**EXERCISE INSTRUCTIONS:** Transcribe every line of the material below without change, apart from dropping the pictures.

>>>

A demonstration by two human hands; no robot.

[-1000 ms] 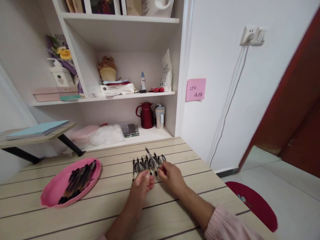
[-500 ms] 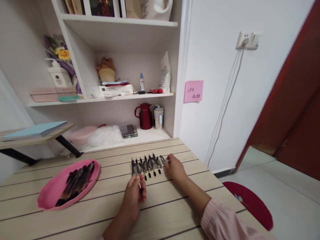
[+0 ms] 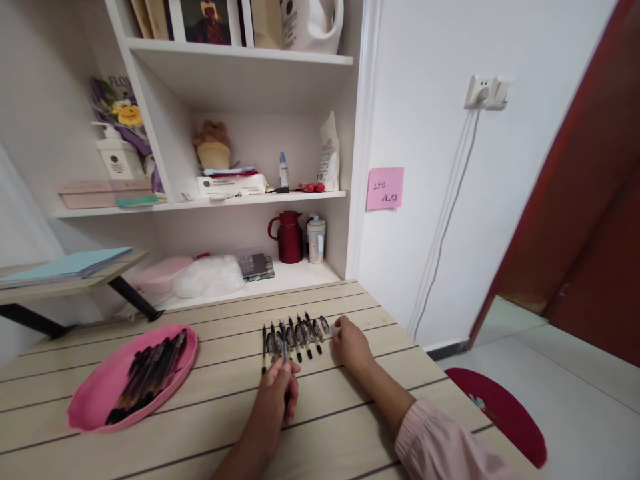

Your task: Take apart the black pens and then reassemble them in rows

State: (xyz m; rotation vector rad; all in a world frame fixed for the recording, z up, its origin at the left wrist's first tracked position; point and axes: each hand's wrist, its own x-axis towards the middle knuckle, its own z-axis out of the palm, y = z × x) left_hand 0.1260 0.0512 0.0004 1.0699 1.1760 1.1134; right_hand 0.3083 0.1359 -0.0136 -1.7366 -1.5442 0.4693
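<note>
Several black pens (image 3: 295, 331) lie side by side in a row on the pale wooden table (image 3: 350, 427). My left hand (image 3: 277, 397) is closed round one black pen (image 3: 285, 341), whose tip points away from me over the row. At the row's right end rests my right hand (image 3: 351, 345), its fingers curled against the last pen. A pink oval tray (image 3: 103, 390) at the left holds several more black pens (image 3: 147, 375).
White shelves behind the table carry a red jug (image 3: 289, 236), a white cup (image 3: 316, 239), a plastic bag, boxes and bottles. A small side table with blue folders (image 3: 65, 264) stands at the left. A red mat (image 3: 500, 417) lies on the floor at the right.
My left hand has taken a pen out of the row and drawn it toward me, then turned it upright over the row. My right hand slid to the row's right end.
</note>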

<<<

**SOLUTION BELOW:**
A demonstration by two human hands; no robot.

[-1000 ms] 
[-500 ms] 
[+0 ms] 

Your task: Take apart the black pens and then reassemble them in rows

State: (xyz m; rotation vector rad; all in a world frame fixed for the recording, z up, its origin at the left wrist's first tracked position; point and axes: each hand's wrist, its own x-axis towards the middle knuckle, its own z-axis out of the palm, y = z × x) left_hand 0.1260 0.0512 0.0004 1.0699 1.1760 1.1134; right_hand 0.3083 0.1359 -0.0136 -1.7366 -1.5442 0.4693
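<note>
Several black pens (image 3: 295, 331) lie side by side in a row on the pale wooden table (image 3: 350, 427). My left hand (image 3: 277, 397) is closed round one black pen (image 3: 285, 341), whose tip points away from me over the row. At the row's right end rests my right hand (image 3: 351, 345), its fingers curled against the last pen. A pink oval tray (image 3: 103, 390) at the left holds several more black pens (image 3: 147, 375).
White shelves behind the table carry a red jug (image 3: 289, 236), a white cup (image 3: 316, 239), a plastic bag, boxes and bottles. A small side table with blue folders (image 3: 65, 264) stands at the left. A red mat (image 3: 500, 417) lies on the floor at the right.
My left hand has taken a pen out of the row and drawn it toward me, then turned it upright over the row. My right hand slid to the row's right end.
</note>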

This answer has now been given in full.